À SETE PALMOS DA REALIDADE


Inumação: Substantivo feminino; ato, processo ou efeito de inumar, enterro, sepultamento.

 

Como que despertando de um estado letárgico induzido por medicamentos, ou mesmo similar à prostração que assoma após uma noite de sono profundo decorrente do consumo excessivo de álcool, Fernando abre os olhos vagarosamente, a princípio, ele não entende o que se passa, onde está, e até por uma fração de segundos, quem é. Olhando à sua volta, ele identifica, num estado ainda nebuloso, proporções métricas retangulares, bem como um nível logo acima de seu rosto, de contornos abobadados. Por um momento, indaga-se o porquê de vestir um terno em meio a flores, após breve mirada ao seu derredor, o qual agora começa a tomar formas mais tangíveis e identificáveis. É uma urna mortuária! Sim, um caixão, porra!!. O que antes parecia um sonho, descortina feições de pesadelo, contudo, tragicamente real.

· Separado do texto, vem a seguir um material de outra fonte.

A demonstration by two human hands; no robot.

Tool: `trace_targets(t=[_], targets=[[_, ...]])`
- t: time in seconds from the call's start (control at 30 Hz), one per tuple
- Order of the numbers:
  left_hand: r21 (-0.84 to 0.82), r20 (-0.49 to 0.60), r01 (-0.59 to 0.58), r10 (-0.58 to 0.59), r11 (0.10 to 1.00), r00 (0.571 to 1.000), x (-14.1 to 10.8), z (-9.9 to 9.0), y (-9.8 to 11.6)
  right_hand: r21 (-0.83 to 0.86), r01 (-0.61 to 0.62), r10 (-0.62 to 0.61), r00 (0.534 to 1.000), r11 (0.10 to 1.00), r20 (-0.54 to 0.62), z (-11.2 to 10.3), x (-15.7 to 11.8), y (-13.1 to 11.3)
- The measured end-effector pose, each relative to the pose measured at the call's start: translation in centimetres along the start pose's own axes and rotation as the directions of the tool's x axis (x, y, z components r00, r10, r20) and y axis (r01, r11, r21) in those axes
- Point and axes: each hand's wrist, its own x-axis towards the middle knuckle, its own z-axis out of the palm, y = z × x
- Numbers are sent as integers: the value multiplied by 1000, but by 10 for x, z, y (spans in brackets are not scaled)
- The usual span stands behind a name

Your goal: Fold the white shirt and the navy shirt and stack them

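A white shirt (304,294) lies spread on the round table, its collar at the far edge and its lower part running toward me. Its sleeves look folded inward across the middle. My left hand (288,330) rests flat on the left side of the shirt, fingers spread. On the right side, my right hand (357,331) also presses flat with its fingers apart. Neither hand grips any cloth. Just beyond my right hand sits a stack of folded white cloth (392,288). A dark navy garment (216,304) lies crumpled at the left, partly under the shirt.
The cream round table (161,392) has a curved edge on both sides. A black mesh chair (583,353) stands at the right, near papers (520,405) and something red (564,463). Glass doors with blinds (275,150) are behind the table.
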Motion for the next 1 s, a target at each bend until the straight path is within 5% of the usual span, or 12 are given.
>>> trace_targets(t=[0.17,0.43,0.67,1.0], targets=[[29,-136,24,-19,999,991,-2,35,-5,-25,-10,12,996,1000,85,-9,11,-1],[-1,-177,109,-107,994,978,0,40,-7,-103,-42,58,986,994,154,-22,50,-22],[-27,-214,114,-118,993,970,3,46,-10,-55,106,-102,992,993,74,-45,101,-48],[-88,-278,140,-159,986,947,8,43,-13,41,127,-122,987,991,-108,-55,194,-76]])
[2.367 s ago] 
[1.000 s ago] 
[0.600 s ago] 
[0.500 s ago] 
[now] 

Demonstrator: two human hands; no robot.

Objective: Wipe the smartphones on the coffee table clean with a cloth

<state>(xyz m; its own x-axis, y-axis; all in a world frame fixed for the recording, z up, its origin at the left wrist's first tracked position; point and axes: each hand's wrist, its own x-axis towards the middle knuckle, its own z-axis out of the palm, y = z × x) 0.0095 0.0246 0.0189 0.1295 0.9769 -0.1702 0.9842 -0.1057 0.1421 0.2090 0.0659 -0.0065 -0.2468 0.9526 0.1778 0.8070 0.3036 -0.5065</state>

Após batidas incessantes junto à tampa de seu imposto ataúde, seguidas por gritos incessantes por ajuda, Fernando é dominado por uma calma quase que insana, consciente, como aquela trazida apenas pelo mais profundo desespero ou aceitação.

Por um minuto, ele tenta lembrar como foi se encontrar naquela situação. Ele dormira? Morrera? Era aquilo de fato um sonho, ou a transição para o outro mundo, tal qual retratada pela ficção? Não, como ateu, ele não acreditava em vida após a morte, e de toda sorte – que palavra apropriada! – aquilo tudo estava realmente acontecendo. Os gritos não poderiam ser ouvidos, nenhuma ajuda viria de tal empresa; muito pelo contrário, o oxigênio se esvairia mais rápido, antecipando uma morte, agora iminente, extremamente macabra. Mesmo em meio aquele cenário surreal, Fernando tenta se manter calmo após os frustrados brados por socorro.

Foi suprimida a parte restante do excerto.